By analyzing existing cross correlation between Grande Portage Resources and West African Resources, you can compare the effects of market volatilities on Grande Portage and West African and check how they will diversify away market risk if combined in the same portfolio for a given time horizon. You can also utilize pair trading strategies of matching a long position in Grande Portage with a short position of West African. Check out your portfolio center. Please also check ongoing floating volatility patterns of Grande Portage and West African.

Diversification Opportunities for Grande Portage and West African

-0.01
  Correlation Coefficient

Good diversification

The 3 months correlation between Grande and West is -0.01. Overlapping area represents the amount of risk that can be diversified away by holding Grande Portage Resources and West African Resources in the same portfolio, assuming nothing else is changed. The correlation between historical prices or returns on West African Resources and Grande Portage is a relative statistical measure of the degree to which these equity instruments tend to move together. The correlation coefficient measures the extent to which returns on Grande Portage Resources are associated (or correlated) with West African. Values of the correlation coefficient range from -1 to +1, where. The correlation of zero (0) is possible when the price movement of West African Resources has no effect on the direction of Grande Portage i.e., Grande Portage and West African go up and down completely randomly.

Pair Corralation between Grande Portage and West African

Assuming the 90 days horizon Grande Portage is expected to generate 3.83 times less return on investment than West African. In addition to that, Grande Portage is 1.38 times more volatile than West African Resources. It trades about 0.03 of its total potential returns per unit of risk. West African Resources is currently generating about 0.15 per unit of volatility. If you would invest  91.00  in West African Resources on December 28, 2024 and sell it today you would earn a total of  35.00  from holding West African Resources or generate 38.46% return on investment over 90 days.
Time Period3 Months [change]
DirectionMoves Against 
StrengthInsignificant
Accuracy98.39%
ValuesDaily Returns

Grande Portage Resources  vs.  West African Resources

 Performance 
       Timeline  
Grande Portage Resources 

Risk-Adjusted Performance

Weak

 
Weak
 
Strong
Compared to the overall equity markets, risk-adjusted returns on investments in Grande Portage Resources are ranked lower than 2 (%) of all global equities and portfolios over the last 90 days. Despite nearly fragile basic indicators, Grande Portage may actually be approaching a critical reversion point that can send shares even higher in April 2025.
West African Resources 

Risk-Adjusted Performance

Good

 
Weak
 
Strong
Compared to the overall equity markets, risk-adjusted returns on investments in West African Resources are ranked lower than 11 (%) of all global equities and portfolios over the last 90 days. Despite nearly weak basic indicators, West African reported solid returns over the last few months and may actually be approaching a breakup point.
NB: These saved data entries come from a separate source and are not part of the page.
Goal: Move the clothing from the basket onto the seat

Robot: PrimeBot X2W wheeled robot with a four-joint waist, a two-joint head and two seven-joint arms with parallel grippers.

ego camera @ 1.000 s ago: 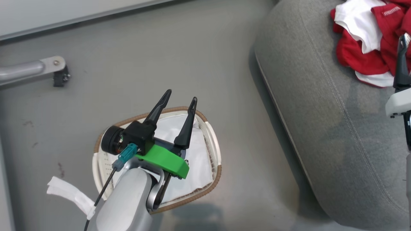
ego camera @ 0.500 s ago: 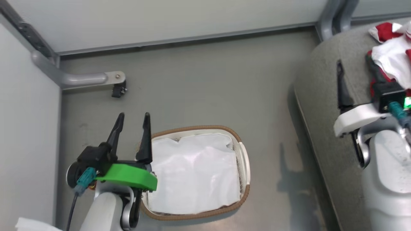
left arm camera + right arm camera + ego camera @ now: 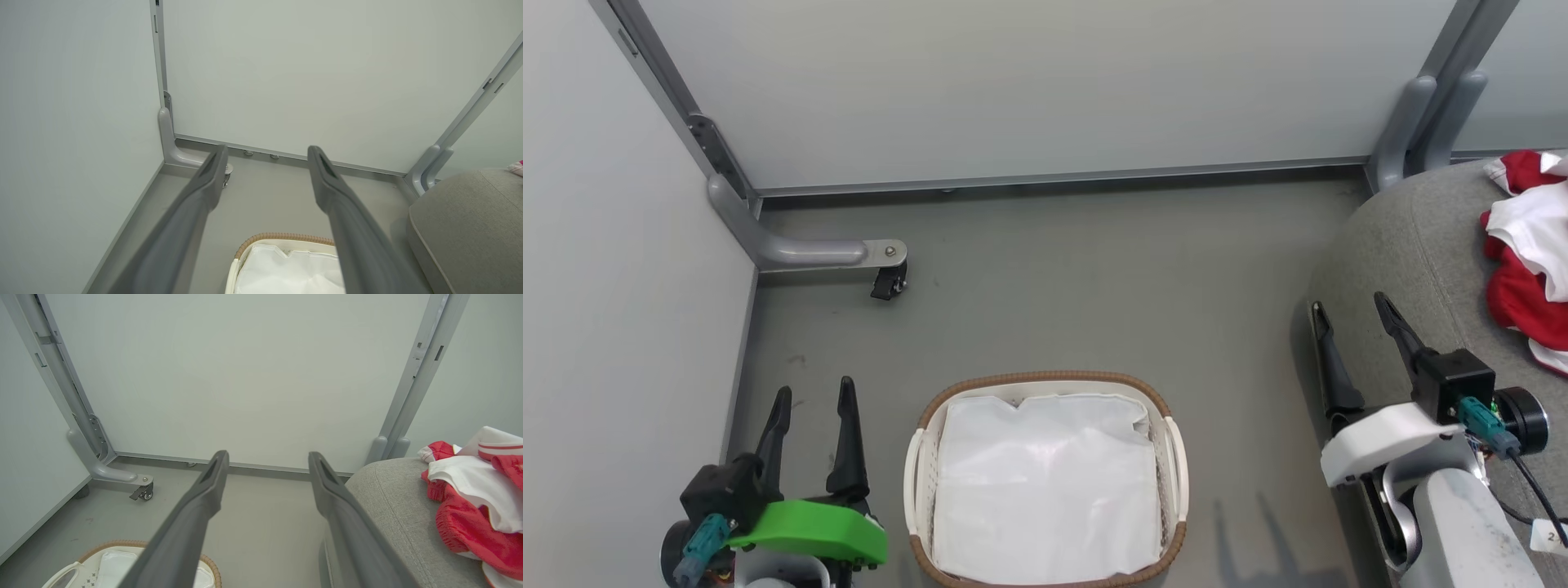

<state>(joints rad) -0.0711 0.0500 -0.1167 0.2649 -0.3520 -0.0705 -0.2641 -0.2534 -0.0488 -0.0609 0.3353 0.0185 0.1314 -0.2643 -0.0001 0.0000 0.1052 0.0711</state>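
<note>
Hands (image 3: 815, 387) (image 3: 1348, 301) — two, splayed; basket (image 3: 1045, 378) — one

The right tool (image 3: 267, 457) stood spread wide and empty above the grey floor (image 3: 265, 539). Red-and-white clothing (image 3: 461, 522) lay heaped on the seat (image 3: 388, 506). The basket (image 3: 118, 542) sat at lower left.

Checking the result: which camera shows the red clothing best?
Right wrist view: the clothing lies bunched on the seat, mostly in frame. The head view crops it at the right edge; the left wrist view catches a pink sliver.
</note>
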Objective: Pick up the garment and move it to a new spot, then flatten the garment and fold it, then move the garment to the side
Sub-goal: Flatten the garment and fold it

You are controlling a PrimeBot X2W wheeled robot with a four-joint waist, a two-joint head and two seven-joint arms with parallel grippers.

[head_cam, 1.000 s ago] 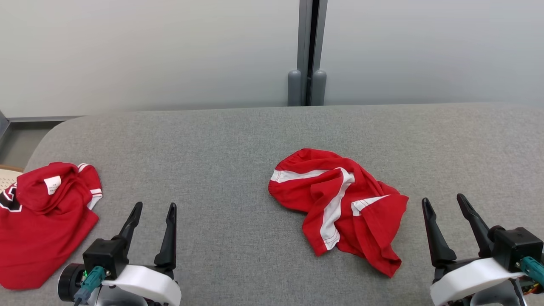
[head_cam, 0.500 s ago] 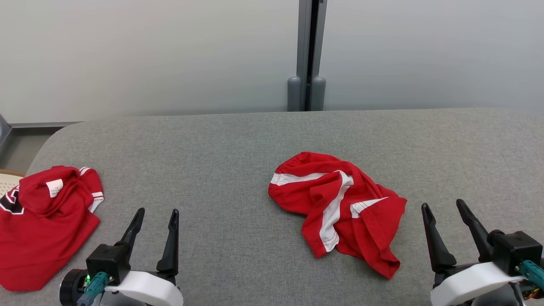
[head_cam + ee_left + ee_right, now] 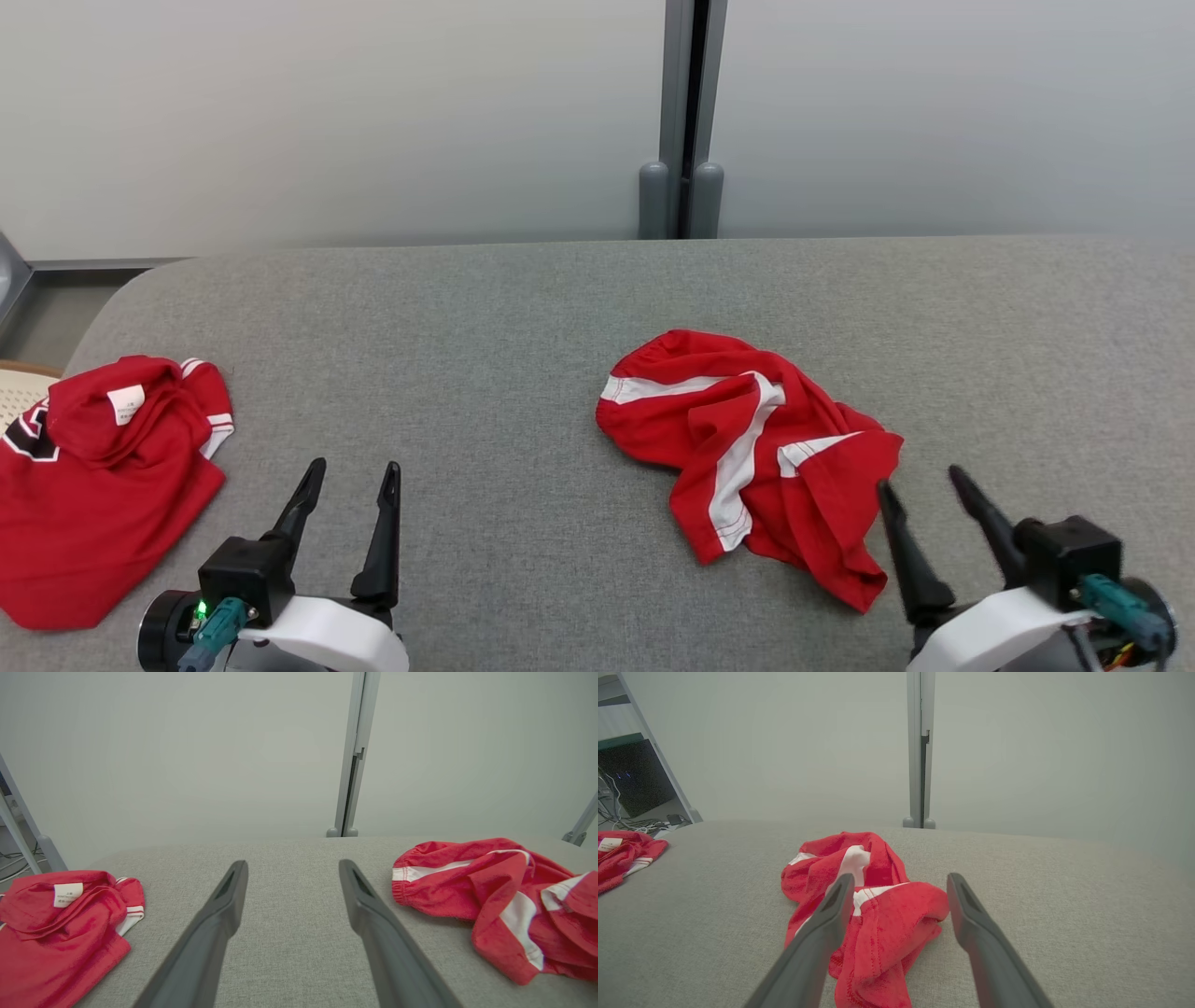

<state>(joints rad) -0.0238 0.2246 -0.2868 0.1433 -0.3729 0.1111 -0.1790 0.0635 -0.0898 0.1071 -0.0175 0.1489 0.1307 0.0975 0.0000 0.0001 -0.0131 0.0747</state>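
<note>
Head view shows a grey cloth-covered tabletop (image 3: pixel 485 308) with the garment (image 3: pixel 747 448) lying crumpled a little right of the middle, red with white stripes running across its folds and a gathered waistband at its far left end. A second red garment (image 3: pixel 93 485) lies bunched at the tabletop's left edge, a white label on its upper fold, well apart from the first. The left gripper (image 3: pixel 355 465) sits at the lower left between the two garments, over bare cloth, its jaws spread wide and empty. The right gripper (image 3: pixel 920 478) sits at the lower right with its jaws also spread wide and holding nothing; its inner finger tip is just beside the garment's near right corner. In the right wrist view the right gripper (image 3: pixel 900 877) points at the garment (image 3: pixel 878 914), whose near folds lie between and beneath the two fingers; whether a finger touches the cloth cannot be told. In the left wrist view the left gripper (image 3: pixel 292 863) frames bare tabletop, with the garment (image 3: pixel 490 891) off to one side and the second red garment (image 3: pixel 60 924) to the other. Behind the tabletop stands a pale wall with a grey post (image 3: pixel 686 112).
</note>
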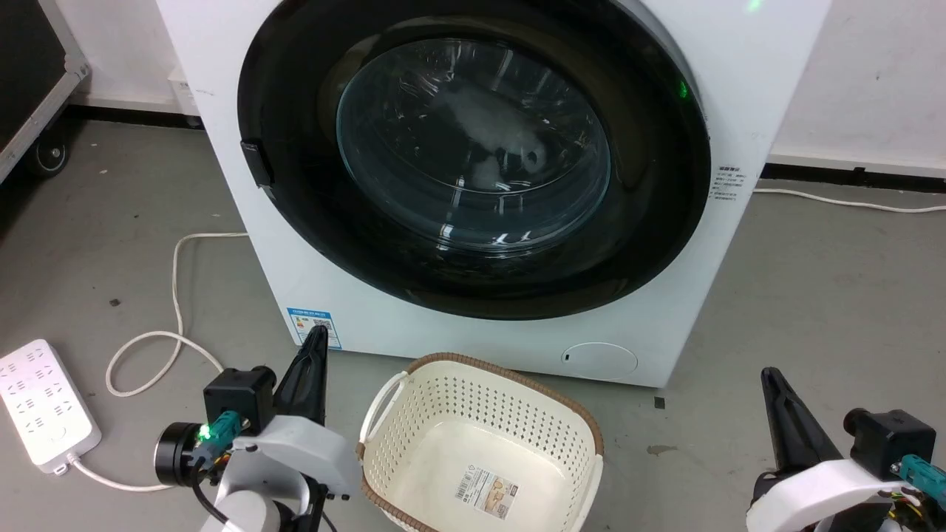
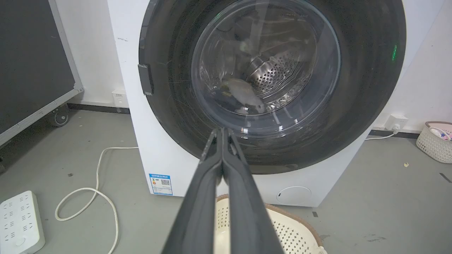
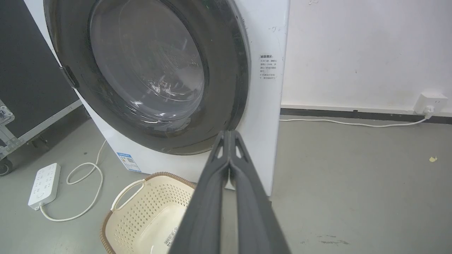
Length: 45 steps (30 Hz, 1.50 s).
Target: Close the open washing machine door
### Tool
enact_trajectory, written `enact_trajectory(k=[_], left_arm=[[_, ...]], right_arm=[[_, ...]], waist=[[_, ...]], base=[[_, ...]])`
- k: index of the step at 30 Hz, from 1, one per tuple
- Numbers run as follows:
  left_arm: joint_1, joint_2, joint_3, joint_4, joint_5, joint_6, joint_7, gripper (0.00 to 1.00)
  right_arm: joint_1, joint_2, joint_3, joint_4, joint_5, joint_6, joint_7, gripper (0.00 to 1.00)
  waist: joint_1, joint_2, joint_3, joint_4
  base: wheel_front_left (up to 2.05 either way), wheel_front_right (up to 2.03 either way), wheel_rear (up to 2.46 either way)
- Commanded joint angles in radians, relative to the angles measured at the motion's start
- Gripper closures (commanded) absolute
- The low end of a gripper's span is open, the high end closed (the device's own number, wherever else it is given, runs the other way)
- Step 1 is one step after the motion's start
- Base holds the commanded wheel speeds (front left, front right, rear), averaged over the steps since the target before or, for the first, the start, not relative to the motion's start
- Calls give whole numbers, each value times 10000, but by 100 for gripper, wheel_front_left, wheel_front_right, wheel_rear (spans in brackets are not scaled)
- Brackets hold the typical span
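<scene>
Status check: the washing machine door [image 1: 473,148] sits flat against the front of the washing machine [image 1: 739,111], black rim flush all round as far as I can tell, with its little dark catch [image 1: 257,162] on the robot's left edge. Through the glass you can see the steel drum [image 2: 275,70] and something pale inside (can't tell what). The left gripper [image 1: 316,347] hangs low in front of the machine, its 2 fingers pressed together on nothing, apart from the door. Right gripper [image 1: 772,380] is the same, pinched closed and empty, low on the other side. A cream basket [image 1: 480,362] stands on the floor between them, just in front of the machine, and a white power strip [image 1: 41,403] lies off to the left.
</scene>
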Motion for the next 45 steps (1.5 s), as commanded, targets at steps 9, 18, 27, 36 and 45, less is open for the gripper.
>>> enact_trajectory(k=[9,18,27,36,45], left_arm=[[315,-180,312,-206,419,-169,132,100],[494,-366,603,-395,803,-282,264,100],[640,-519,842,-549,1117,-375,372,100],[787,-672,1080,-704,1432,-468,480,100],[933,-824,1318,-858,1746,-561,588,100]], right_arm=[[-17,4,62,-99,-189,-2,67,100],[-24,5,122,-142,-344,-2,99,100],[-29,7,171,-176,-472,-3,125,100],[-35,8,220,-211,-599,-3,151,100],[-40,9,268,-246,-726,-4,177,100]], waist=[[0,-1,9,38],[0,-1,19,85],[0,-1,28,123],[0,-1,36,161],[-1,-1,45,198]], base=[[0,0,0],[0,0,0],[0,0,0],[0,0,0],[0,0,0]])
Grande Portage and West African Volatility Contrast

   Predicted Return Density   
       Returns  

Pair Trading with Grande Portage and West African

The main advantage of trading using opposite Grande Portage and West African positions is that it hedges away some unsystematic risk. Because of two separate transactions, even if Grande Portage position performs unexpectedly, West African can make up some of the losses. Pair trading also minimizes risk from directional movements in the market. For example, if an entire industry or sector drops because of unexpected headlines, the short position in West African will offset losses from the drop in West African's long position.
The idea behind Grande Portage Resources and West African Resources pairs trading is to make the combined position market-neutral, meaning the overall market's direction will not affect its win or loss (or potential downside or upside). This can be achieved by designing a pairs trade with two highly correlated stocks or equities that operate in a similar space or sector, making it possible to obtain profits through simple and relatively low-risk investment.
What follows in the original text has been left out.